__Task directions__:
Print every line below exactly. Skip the pictures.

- Opening Delimiter -

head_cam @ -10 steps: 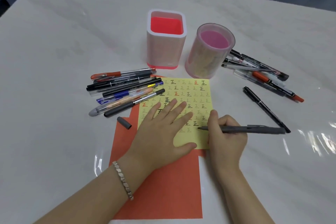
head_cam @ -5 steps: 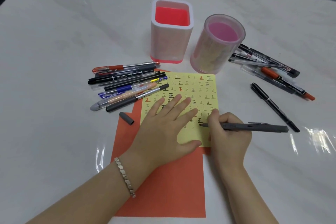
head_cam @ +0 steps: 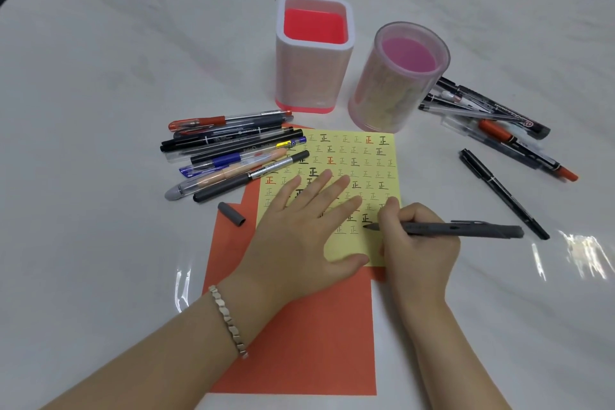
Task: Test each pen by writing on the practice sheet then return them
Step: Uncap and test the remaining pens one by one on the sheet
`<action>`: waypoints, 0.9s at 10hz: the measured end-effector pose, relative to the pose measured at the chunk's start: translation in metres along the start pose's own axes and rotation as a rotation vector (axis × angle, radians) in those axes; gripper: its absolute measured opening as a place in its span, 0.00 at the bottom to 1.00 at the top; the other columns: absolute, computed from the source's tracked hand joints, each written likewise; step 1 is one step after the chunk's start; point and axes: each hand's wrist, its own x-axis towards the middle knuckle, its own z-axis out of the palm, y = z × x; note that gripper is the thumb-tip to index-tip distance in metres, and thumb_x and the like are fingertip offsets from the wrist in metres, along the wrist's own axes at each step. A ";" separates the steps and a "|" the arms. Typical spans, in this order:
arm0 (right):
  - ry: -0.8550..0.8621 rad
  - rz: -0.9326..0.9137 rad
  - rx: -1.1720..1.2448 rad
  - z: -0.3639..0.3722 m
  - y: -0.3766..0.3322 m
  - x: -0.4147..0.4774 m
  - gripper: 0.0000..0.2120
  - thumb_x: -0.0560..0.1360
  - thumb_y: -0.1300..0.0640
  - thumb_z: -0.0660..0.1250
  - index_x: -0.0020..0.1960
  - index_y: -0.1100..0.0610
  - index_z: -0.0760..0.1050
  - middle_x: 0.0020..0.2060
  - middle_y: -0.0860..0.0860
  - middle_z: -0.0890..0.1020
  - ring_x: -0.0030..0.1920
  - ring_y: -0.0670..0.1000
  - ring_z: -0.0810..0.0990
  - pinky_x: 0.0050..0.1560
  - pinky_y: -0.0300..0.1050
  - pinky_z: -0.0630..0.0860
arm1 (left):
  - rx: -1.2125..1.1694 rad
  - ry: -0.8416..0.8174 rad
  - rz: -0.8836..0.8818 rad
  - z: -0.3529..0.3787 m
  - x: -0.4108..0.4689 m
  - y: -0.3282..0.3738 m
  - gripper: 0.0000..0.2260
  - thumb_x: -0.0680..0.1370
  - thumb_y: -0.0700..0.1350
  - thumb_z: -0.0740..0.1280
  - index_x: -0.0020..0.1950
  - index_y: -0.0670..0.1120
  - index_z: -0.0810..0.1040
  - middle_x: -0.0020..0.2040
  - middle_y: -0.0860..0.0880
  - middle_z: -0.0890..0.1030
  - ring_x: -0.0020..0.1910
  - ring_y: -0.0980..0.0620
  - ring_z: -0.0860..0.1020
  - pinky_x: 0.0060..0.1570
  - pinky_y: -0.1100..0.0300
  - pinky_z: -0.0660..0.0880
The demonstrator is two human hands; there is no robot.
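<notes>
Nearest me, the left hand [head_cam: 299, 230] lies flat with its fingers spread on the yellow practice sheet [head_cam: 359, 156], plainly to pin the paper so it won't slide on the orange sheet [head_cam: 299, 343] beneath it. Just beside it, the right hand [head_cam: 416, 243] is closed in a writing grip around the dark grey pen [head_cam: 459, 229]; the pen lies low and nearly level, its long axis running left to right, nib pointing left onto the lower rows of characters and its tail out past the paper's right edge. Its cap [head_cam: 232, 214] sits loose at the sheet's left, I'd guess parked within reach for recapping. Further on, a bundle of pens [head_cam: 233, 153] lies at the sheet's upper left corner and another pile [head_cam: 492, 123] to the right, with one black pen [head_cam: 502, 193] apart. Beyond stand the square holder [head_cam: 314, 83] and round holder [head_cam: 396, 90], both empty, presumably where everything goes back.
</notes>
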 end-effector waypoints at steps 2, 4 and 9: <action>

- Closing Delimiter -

__Completed exercise__:
head_cam @ -10 steps: 
head_cam @ -5 steps: 
head_cam @ +0 steps: 
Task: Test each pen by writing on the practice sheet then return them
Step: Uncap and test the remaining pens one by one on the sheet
`<action>`: waypoints, 0.9s at 10hz: the measured end-effector pose, relative to the pose measured at the chunk's start: translation in metres along the start pose's own axes and rotation as a rotation vector (axis × angle, radians) in those axes; gripper: its absolute measured opening as a place in its span, 0.00 at the bottom to 1.00 at the top; the other columns: absolute, computed from the source's tracked hand joints, each written likewise; step 1 is one step after the chunk's start; point and axes: each hand's wrist, its own x-axis towards the middle knuckle, its own z-axis out of the palm, y = z × x; note that gripper is the thumb-tip to index-tip distance in metres, and thumb_x and the like are fingertip offsets from the wrist in metres, along the wrist's own axes at each step. A ";" separates the steps and a "|" the arms. Typical spans, in this order:
arm0 (right):
  - ry: -0.8550..0.8621 rad
  - rz: -0.9326..0.9137 rad
  - rx: -1.1720..1.2448 rad
  - z: -0.3639..0.3722 m
  - y: -0.3766..0.3322 m
  - x: -0.4147..0.4774 m
  - gripper: 0.0000..0.2120
  - thumb_x: -0.0560..0.1360
  - thumb_y: -0.1300..0.0640
  - thumb_z: -0.0660..0.1250
  - index_x: -0.0020..0.1960
  - index_y: -0.1100..0.0610
  - index_z: -0.0760..0.1050
  - middle_x: 0.0020..0.2060
  - middle_y: -0.0860..0.0860
  - middle_z: -0.0890..0.1020
  - ring_x: -0.0030..0.1920
  - ring_y: -0.0670..0.1000
  - ring_z: -0.0810..0.0990
  - pinky_x: 0.0050..0.1560
  - pinky_y: -0.0300..0.1050
  - pinky_z: -0.0630..0.0860
arm1 (left):
  - rx: -1.2125..1.1694 rad
  - ry: -0.8416..0.8174 rad
  - rz: -0.8836..0.8818 rad
  - z: -0.3529..0.3787 m
  - x: -0.4108..0.4689 m
  - y: -0.3282..0.3738 m
  - gripper: 0.0000..0.2260
  - thumb_x: -0.0680..0.1370
  - thumb_y: -0.0700..0.1350
  - thumb_z: -0.0740..0.1280
  - index_x: -0.0020..0.1950
  - index_y: -0.0670..0.1120
  - index_z: -0.0810..0.1040
  - middle_x: -0.0020..0.2040
  - middle_y: -0.0860..0.0880
  - middle_z: -0.0890..0.1030
  - ring_x: -0.0020..0.1910
  - ring_y: -0.0980..0.0620
  - ring_z: -0.0860..0.1020
  - pinky_x: 0.0060..0.1570
  - pinky_y: -0.1100..0.0300
  - pinky_z: -0.0660..0.0880
The demonstrator is two human hands; there is no robot.
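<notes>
Nearest me, the left hand [head_cam: 299, 230] lies flat with its fingers spread on the yellow practice sheet [head_cam: 359, 156], plainly to pin the paper so it won't slide on the orange sheet [head_cam: 299, 343] beneath it. Just beside it, the right hand [head_cam: 416, 243] is closed in a writing grip around the dark grey pen [head_cam: 459, 229]; the pen lies low and nearly level, its long axis running left to right, nib pointing left onto the lower rows of characters and its tail out past the paper's right edge. Its cap [head_cam: 232, 214] sits loose at the sheet's left, I'd guess parked within reach for recapping. Further on, a bundle of pens [head_cam: 233, 153] lies at the sheet's upper left corner and another pile [head_cam: 492, 123] to the right, with one black pen [head_cam: 502, 193] apart. Beyond stand the square holder [head_cam: 314, 83] and round holder [head_cam: 396, 90], both empty, presumably where everything goes back.
</notes>
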 end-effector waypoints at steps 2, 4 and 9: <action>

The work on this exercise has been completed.